Similarly, people who are experiencing a manic episode are often experiencing intense panic, and their mind feels so frenzied that they cannot sleep, eat, or focus on any task or activity. And people who are diagnosed with schizophrenia often hear voices and see visions and hallucinations, and many feel convinced that they are being pursued by dangerous people who intend to harm them. This can be so terrifying and painful that if drives many people to suicide attempts. As a result, many of them choose to take anti-psychotic medications, which significantly reduce or even eliminate the hallucinations and the voices. This can allow someone to feel safer and calmer, and be able to focus on work, school, art, friends and family, and/or activism, rather than being exhausted and distraught from coping with unwanted voices and visions.

No one should be forced to take drugs against their will, but people deserve to have agency over these decisions and they need accurate information and support from their loved ones and comrades in order to make an informed choice. Some people with mental health conditions may choose not to take medications, and they need a support system to help them develop healthy strategies to reduce their symptoms and enhance their wellbeing. Some people focus on self-care, making sure to get enough exercise, eat healthy meals, do regular journaling, spend time in nature, and have quality time with friends and lovers . Others find counseling, support groups, and classes to be nurturing and restorative. Creating art or music is very healing for many people. For some, pursuing a spiritual path through meditation or some other form of spiritual practice is central to sustaining their mental health.

None of these options are mutually exclusive. Many people take medication, either for a few months while they are experiencing a mental health crisis, or for a much longer period, sometimes for many years, to relieve their symptoms. However, they may also concurrently utilize many of the other strategies of self-care, counseling, creating art, or a spiritual practice, both to help them recover and then to prevent the symptoms from recurring.

Rather than judging anyone for the tools they choose to use to survive, radical movements can support our comrades and respect their choices. Many activists struggle with these conditions and need as much support and love as we can offer them.

Doing radical political activism is very hard work, and many people become exhausted and experience burn-out, frustration, sadness, self-doubt, and a deep feeling of hopelessness at certain points in their lives. Capitalism is stubbornly resistant to change, and many people feel angry and discouraged after spending years working so hard and seeing only incremental progress.

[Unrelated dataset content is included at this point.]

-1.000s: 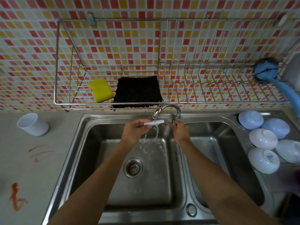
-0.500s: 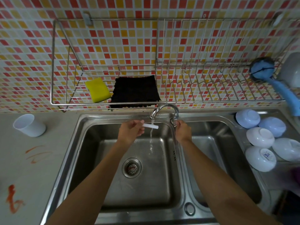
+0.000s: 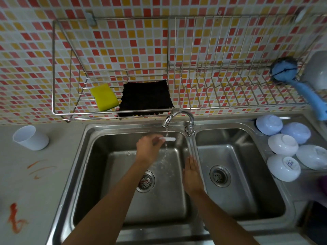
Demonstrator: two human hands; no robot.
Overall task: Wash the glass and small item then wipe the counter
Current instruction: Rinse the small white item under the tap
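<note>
My left hand (image 3: pixel 149 148) pinches a small white stick-shaped item (image 3: pixel 168 139) and holds it under the thin stream from the faucet (image 3: pixel 178 116), above the left sink basin (image 3: pixel 99 165). With its fingers straight, my right hand (image 3: pixel 192 171) hovers over the divider between the two basins and holds nothing. A white cup (image 3: pixel 31 137) lies tilted on the grey counter (image 3: pixel 35 191) at the left. Red-orange smears (image 3: pixel 15 218) mark the counter near its front and middle left.
A wire rack (image 3: pixel 230 106) on the tiled wall holds a yellow sponge (image 3: pixel 104 97) and a black cloth (image 3: pixel 146 98). A blue brush (image 3: pixel 299 84) hangs at the rack's right end. Several upturned white bowls (image 3: pixel 283 167) sit on the drainboard right of the right basin (image 3: pixel 238 174).
My right hand left the faucet handle and dropped down toward me over the divider, fingers now straight. The water stream is thinner. My left hand still holds the white item under it.
</note>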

This can lead to many of our comrades experiencing periods of depression, anxiety, and feeling incapacitated.

Many anarchists have told me that they weathered these periods alone, because they were reluctant to talk to others for fear of being seen as weak or wrong, and they did not think anyone would care about their struggles. In fact, many activists have said that when they reached out for help, they were told they were “self-centered” or “entitled” and attacked for “not pulling their weight” in a political organization or collective. Or they were told that other people are more oppressed than they are so they shouldn’t complain about their problems, or that mental health problems are a “first world problem.” Many people drop out of our organizations and even give up on political activism when they are ridiculed instead of supported.

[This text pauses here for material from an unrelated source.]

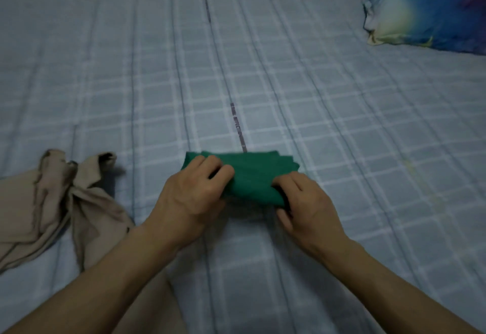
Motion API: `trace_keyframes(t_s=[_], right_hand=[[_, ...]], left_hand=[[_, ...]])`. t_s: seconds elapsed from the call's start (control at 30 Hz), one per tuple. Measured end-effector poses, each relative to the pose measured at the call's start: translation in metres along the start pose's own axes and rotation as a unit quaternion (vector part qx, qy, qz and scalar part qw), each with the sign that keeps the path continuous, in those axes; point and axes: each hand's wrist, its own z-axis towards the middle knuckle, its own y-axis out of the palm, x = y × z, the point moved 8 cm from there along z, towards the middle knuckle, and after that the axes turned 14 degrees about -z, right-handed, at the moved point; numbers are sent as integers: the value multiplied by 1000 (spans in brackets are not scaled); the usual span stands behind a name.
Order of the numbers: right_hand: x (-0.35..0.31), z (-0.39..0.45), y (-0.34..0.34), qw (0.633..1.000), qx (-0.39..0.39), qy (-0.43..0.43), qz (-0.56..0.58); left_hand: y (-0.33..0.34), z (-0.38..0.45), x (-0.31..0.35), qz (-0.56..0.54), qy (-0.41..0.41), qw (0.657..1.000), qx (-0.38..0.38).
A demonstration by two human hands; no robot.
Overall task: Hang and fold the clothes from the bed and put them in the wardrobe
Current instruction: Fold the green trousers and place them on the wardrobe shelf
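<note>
Two bare hands gripping a small folded green cloth garment point(252, 175) lying near the frame's centre on the pale blue checked bedsheet point(342, 123): left hand point(194, 189) pinching its 9 o'clock end, right hand point(302, 202) curling round its 4 o'clock corner. Lying crumpled at 9 o'clock, well apart, a beige fabric garment point(52, 202). Resting at 1 o'clock, a blue-and-yellow patterned pillow point(426, 10).
</note>
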Motion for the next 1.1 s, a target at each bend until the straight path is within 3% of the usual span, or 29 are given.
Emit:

On a positive note, I have seen some people in crisis who have had a very tight community of friends and loved ones who provided emotional and practical support to help them through it. This is our anarchist community at its best: providing mutual aid that can include anything from keeping someone fed and housed to taking turns staying up all night with them during a suicidal crisis. We can sustain ourselves, our loved ones, and our movements over time by being compassionate and providing support.